▶ **Action item**
Transcribe precisely, and only, the lines beginning at the line containing "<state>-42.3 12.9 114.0" and ending at the final line of the material below.

▶ **Given data**
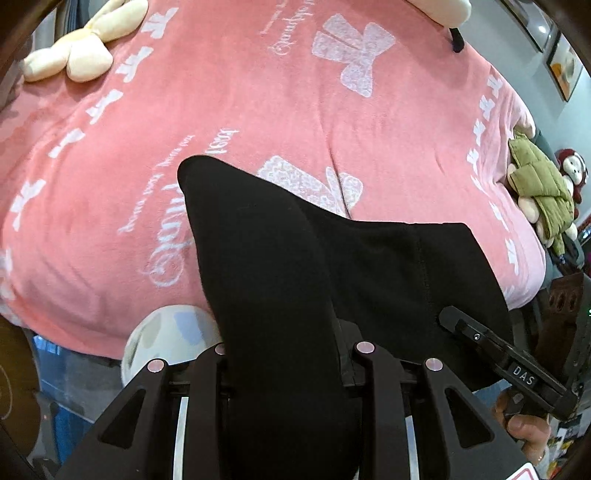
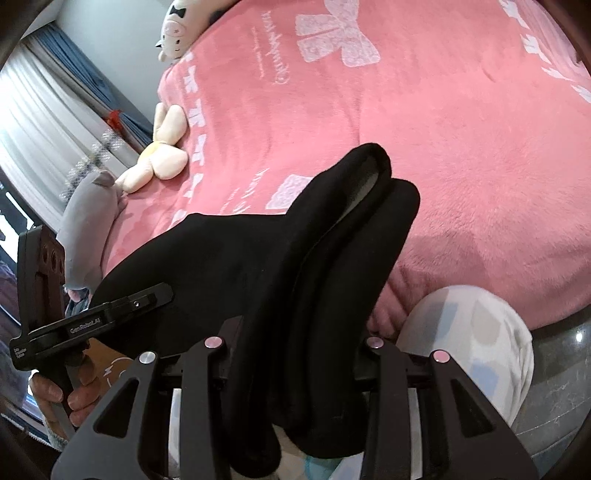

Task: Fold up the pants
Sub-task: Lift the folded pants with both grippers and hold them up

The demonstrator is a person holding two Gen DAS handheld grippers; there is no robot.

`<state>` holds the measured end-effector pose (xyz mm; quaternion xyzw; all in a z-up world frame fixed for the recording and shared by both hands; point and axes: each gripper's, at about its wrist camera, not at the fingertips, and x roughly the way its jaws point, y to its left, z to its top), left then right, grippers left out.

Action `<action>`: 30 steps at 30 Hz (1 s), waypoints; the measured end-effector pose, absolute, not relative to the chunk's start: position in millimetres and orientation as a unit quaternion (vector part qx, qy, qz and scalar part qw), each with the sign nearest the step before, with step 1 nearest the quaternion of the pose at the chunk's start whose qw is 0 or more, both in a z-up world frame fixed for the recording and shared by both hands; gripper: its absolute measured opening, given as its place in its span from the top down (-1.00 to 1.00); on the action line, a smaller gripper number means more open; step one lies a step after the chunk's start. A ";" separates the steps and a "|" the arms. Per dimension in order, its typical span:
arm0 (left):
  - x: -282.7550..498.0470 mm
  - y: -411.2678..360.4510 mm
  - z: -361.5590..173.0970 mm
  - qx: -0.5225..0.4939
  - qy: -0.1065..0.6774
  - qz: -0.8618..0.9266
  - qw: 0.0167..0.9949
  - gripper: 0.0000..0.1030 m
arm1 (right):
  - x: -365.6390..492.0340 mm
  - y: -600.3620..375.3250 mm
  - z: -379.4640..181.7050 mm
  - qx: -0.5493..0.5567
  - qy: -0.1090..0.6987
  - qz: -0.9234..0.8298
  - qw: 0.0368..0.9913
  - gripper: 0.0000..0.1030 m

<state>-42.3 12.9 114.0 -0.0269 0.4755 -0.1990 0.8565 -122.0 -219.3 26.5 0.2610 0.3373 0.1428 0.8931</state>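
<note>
The black pants (image 1: 369, 266) hang stretched between my two grippers above the near edge of a pink bed. My left gripper (image 1: 288, 354) is shut on one end of the pants, and the cloth drapes over its fingers and hides the tips. My right gripper (image 2: 295, 347) is shut on the other end of the pants (image 2: 295, 258), where doubled folds bunch up between the fingers. The right gripper also shows in the left wrist view (image 1: 502, 354) at the lower right, and the left gripper shows in the right wrist view (image 2: 99, 317) at the lower left.
The bed is covered by a pink blanket (image 1: 258, 92) with white bows. A cream plush toy (image 1: 85, 44) lies at its far left, a plush in a green jacket (image 1: 543, 192) at the right edge. A grey plush (image 2: 85, 221) and a cow plush (image 2: 177, 33) lie along the side.
</note>
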 end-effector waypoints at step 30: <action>-63.7 1.3 262.0 -0.018 0.282 -0.241 0.928 0.51 | -152.6 -232.2 182.6 0.206 0.125 0.156 0.958 0.32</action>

▶ **Reply to the task**
<state>-42.3 12.9 114.0 -0.0269 0.4755 -0.1990 0.8565 -122.0 -219.3 26.5 0.2610 0.3373 0.1428 0.8931</state>
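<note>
The black pants (image 1: 369, 266) hang stretched between my two grippers above the near edge of a pink bed. My left gripper (image 1: 288, 354) is shut on one end of the pants, and the cloth drapes over its fingers and hides the tips. My right gripper (image 2: 295, 347) is shut on the other end of the pants (image 2: 295, 258), where doubled folds bunch up between the fingers. The right gripper also shows in the left wrist view (image 1: 502, 354) at the lower right, and the left gripper shows in the right wrist view (image 2: 99, 317) at the lower left.
The bed is covered by a pink blanket (image 1: 258, 92) with white bows. A cream plush toy (image 1: 85, 44) lies at its far left, a plush in a green jacket (image 1: 543, 192) at the right edge. A grey plush (image 2: 85, 221) and a cow plush (image 2: 177, 33) lie along the side.
</note>
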 end-effector waypoints at step 30: <action>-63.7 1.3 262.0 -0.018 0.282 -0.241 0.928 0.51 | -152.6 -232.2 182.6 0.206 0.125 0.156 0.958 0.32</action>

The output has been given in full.